Ну, значит, наверняка пропали! Мы уговорились не упоминать имени Маши и не давать её адреса. Я подошёл к дверям дежурной комнаты и попросил разрешения войти с рапортом о прибытии из отпуска. Короткий вопрос: "Сколько вас?" Отвечаю: "Четверо". – "Входите все четверо!"

Вошли, встали смирно. Капитан посмотрел на нас с изумлением и не произнес ни одного слова. Такое молчание для нас было настоящей пыткой и не предвещало ничего хорошего. Наконец, капитан встал, прошёлся несколько раз мимо нас, затем внезапно остановился и сказал:
– Ну–с, давайте мне объяснения о причине вашего недопустимого для юнкеров вида и поведения!

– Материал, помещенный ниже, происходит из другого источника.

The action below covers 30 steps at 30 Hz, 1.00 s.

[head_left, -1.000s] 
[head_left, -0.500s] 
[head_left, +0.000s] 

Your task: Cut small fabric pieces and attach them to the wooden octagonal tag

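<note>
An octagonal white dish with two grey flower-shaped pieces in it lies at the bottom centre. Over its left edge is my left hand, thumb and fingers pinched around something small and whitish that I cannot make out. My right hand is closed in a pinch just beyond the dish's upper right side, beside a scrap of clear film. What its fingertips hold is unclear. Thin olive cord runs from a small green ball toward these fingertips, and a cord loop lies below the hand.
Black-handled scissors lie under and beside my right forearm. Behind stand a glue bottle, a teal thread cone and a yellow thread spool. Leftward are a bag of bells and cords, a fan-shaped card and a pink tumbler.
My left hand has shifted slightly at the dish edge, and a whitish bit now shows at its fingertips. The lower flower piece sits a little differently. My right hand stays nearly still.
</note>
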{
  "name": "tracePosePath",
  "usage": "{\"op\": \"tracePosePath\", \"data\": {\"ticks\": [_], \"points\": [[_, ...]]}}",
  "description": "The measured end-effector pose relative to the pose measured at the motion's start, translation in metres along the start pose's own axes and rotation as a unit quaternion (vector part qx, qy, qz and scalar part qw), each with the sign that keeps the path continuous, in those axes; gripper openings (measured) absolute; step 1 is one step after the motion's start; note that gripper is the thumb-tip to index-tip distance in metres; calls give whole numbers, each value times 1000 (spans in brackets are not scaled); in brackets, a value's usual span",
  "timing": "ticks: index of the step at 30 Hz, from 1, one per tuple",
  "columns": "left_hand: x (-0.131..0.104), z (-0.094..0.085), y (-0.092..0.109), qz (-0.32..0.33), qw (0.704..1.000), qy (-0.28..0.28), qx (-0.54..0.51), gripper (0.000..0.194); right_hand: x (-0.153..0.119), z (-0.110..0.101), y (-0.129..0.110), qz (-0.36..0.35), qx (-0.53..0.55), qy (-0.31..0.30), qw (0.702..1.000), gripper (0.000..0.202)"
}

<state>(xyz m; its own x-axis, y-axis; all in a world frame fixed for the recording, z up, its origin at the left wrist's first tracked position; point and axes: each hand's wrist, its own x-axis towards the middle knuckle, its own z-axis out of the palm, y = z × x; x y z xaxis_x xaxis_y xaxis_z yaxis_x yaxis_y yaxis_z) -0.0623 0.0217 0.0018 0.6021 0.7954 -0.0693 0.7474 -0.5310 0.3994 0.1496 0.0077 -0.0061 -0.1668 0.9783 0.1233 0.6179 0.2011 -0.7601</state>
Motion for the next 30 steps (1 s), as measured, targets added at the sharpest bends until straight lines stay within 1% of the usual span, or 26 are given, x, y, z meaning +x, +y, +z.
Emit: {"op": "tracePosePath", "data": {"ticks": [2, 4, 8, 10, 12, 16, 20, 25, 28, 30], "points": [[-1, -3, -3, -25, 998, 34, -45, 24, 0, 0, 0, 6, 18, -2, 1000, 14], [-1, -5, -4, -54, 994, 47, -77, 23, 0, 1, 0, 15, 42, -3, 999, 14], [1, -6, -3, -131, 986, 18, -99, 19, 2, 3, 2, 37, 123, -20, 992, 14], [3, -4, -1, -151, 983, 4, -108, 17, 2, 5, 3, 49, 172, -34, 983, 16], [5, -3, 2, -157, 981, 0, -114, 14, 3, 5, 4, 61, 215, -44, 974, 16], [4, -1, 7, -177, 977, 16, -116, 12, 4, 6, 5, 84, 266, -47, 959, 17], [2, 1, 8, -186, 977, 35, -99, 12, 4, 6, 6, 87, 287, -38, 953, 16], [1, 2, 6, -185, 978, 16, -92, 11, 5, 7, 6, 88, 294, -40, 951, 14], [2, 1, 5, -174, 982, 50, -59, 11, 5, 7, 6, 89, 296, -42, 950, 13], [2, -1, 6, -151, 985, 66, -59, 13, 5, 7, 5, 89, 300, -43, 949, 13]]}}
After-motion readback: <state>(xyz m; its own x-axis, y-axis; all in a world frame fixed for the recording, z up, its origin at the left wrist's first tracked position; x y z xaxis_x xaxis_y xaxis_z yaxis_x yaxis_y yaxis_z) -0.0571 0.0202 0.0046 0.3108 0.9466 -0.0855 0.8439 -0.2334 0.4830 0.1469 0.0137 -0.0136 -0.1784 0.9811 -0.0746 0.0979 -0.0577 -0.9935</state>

Прошло несколько минут в молчании (так нам казалось, возможно, что это были секунды!). Раздался опять голос капитана:
– Я требую от вас объяснений сейчас же! Ну!
Мы опять молчали. Тогда капитан обратился ко мне:
– Старший портупей–юнкер Мейбом, я вижу, что вы пострадали больше, чем ваши друзья, ваши глаза, как яблоки, где же вы заполучили такое украшение? Я приказываю вам объяснить мне сейчас же!

Зная, что всё случившееся произошло по моей вине, да и другого выхода не было, я откровенно всё изложил капитану с самыми мельчайшими подробностями. Мои объяснения я закончил словами:
– Другого выхода у нас, господинн капитан, не было, как принять бой. Они – студенты – оскорбили нашего Государя и всех нас, и мы, юнкера Владимирского Училища, приняли их вызов несмотря на то, что их было в три раза больше: это был наш долг. Господин капитан, мы имеем неказистый вид – синяки, поцарапанные лица, – но если бы вы могли увидеть наших оппонентов – "внутренних врагов", – думаю, что мы бы удостоились благодарности!

Мы по прежнему стояли смирно, ожидая решения капитана Писаревского, а я в душе удивлялся, откуда у меня появилось такое изобилие слов и смелость доложить всё происшедшее. Капитан молча сел за свой стол, долго смотрел на нас, затем встал, подошёл к нам и уже с доброй улыбкой сказал: – Господа старшие портупей–юнкера, благодарю вас за Царскую службу. Слава Владимировцам!
Мы со слезами на глазах рявкнули:
– Покорно благодарим, господин капитан!